Employing entropy to study growth and resilience in systems

A study by researchers from the IIASA Advanced Systems Analysis Program, explored the relation between entropy-based indicators describing system efficiency and redundancy, and system growth and resilience to shocks. In another study they suggested ways to incorporate the properties of non-equilibrium and path-dependency into the traditional notion of entropy to better describe real-life human-earth systems.

Entropy is a concept that links the microscopic world with macroscopic (systemic) phenomena and defines the degree of disorder in a system. It was first introduced in physics to relate the velocities of particles (microscopic world) with temperature (macroscopic property). It is useful for describing and analyzing various complex systems consisting of a large number of interacting elements, where the concern of decision makers is on macroscopic parameters, while dynamics unfold at the micro-level of individual elements. In a closed system, entropy will always increase, while open systems, including all environmental and social systems, are able to manage the rate of entropy generation to some degree by maintaining a network structure.

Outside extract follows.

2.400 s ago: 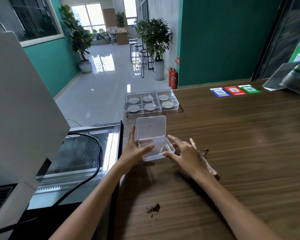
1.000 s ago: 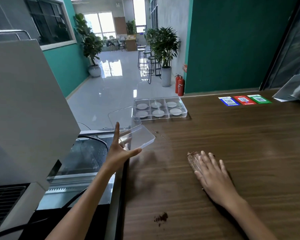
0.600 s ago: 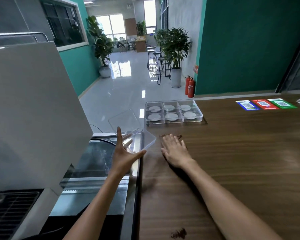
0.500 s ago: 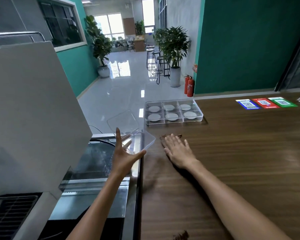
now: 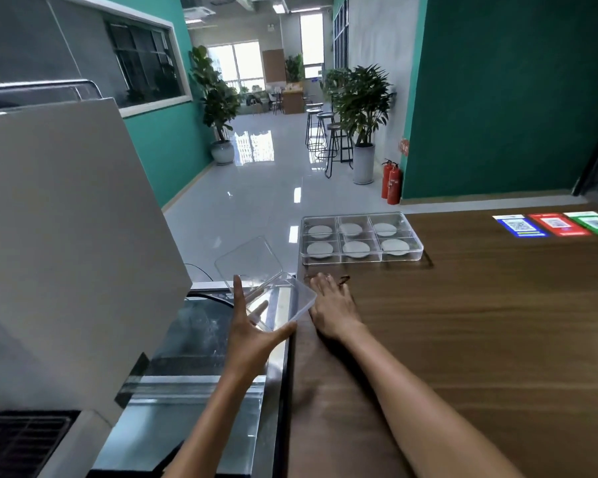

Many real-life complex systems are networked systems. Food webs, for example, are networks of species feeding on one another, supply chains are networks of firms supplying intermediate goods to each other, and social systems are networks of people exchanging information and opinions–to name just a few. In systems, where the number of network elements is large and the connections are subject to so many factors that they can be seen as random to some degree, the concept of (information) entropy becomes applicable.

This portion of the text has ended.